== Exercise brief ==
Count the lines in the records beneath this task that contain the string "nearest", then give the count by itself.

[Records from a data source]
····················
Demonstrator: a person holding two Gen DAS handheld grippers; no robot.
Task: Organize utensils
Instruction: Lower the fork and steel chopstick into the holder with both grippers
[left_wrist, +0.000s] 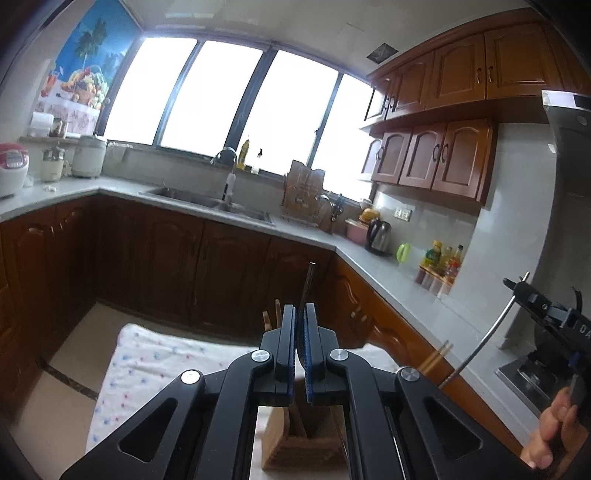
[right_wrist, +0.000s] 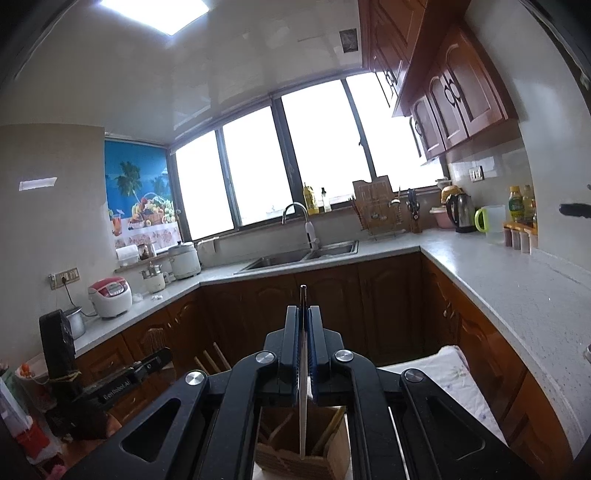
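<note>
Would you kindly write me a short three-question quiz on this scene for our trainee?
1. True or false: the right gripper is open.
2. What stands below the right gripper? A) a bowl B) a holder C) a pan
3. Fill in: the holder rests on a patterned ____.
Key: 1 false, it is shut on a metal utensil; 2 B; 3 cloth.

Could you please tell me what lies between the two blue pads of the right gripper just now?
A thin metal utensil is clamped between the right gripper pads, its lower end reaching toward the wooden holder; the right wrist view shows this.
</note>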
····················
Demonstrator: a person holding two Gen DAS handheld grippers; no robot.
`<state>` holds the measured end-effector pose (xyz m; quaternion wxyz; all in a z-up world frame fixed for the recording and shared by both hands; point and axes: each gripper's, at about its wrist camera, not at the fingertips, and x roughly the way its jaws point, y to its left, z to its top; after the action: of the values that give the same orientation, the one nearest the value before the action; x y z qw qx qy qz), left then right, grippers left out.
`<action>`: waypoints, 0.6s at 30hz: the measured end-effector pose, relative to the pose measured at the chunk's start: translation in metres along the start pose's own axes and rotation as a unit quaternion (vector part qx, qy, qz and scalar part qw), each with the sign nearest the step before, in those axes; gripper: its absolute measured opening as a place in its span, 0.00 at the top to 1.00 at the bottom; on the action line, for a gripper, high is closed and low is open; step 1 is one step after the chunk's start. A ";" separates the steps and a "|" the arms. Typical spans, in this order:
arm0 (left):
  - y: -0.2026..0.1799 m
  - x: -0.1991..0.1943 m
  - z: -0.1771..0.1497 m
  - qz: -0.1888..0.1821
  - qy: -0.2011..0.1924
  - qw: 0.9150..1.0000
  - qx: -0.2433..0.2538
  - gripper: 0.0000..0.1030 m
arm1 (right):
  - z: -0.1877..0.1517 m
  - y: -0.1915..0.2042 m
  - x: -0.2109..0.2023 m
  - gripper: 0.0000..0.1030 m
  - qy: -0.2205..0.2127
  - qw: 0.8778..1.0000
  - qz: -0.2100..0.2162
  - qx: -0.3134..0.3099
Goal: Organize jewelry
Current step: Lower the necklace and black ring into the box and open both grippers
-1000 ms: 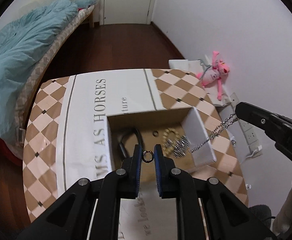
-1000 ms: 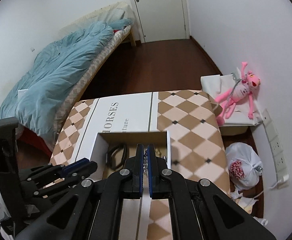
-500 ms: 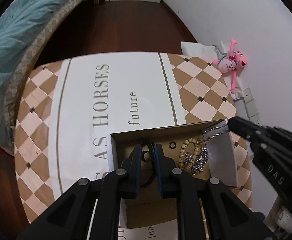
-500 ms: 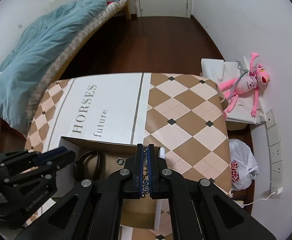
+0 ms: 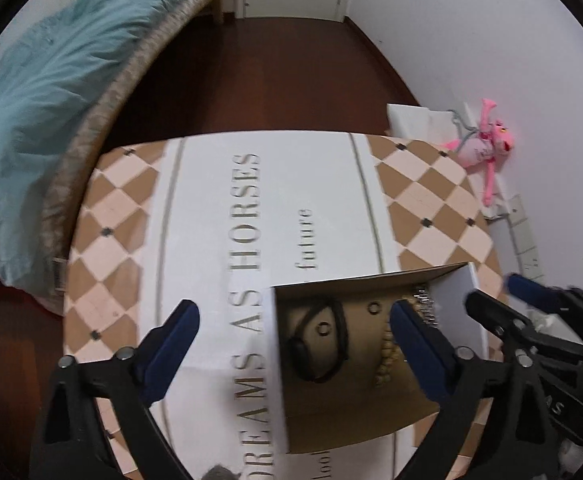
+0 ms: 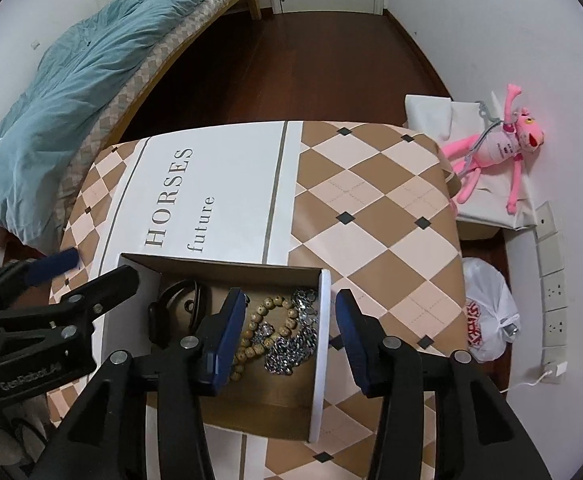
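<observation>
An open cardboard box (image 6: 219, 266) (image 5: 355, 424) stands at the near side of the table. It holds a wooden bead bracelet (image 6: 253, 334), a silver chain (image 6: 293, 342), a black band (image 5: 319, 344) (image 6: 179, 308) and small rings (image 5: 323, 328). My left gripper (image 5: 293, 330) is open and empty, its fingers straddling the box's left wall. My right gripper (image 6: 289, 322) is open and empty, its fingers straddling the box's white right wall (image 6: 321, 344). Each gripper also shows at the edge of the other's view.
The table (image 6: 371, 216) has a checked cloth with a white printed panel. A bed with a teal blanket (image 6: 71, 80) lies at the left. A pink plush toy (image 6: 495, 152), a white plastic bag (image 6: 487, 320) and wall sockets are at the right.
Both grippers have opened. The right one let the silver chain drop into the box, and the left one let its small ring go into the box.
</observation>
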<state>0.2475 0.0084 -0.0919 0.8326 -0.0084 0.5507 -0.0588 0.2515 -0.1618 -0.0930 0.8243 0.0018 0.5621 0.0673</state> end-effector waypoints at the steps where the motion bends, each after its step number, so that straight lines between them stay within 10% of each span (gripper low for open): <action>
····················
== Written response ==
2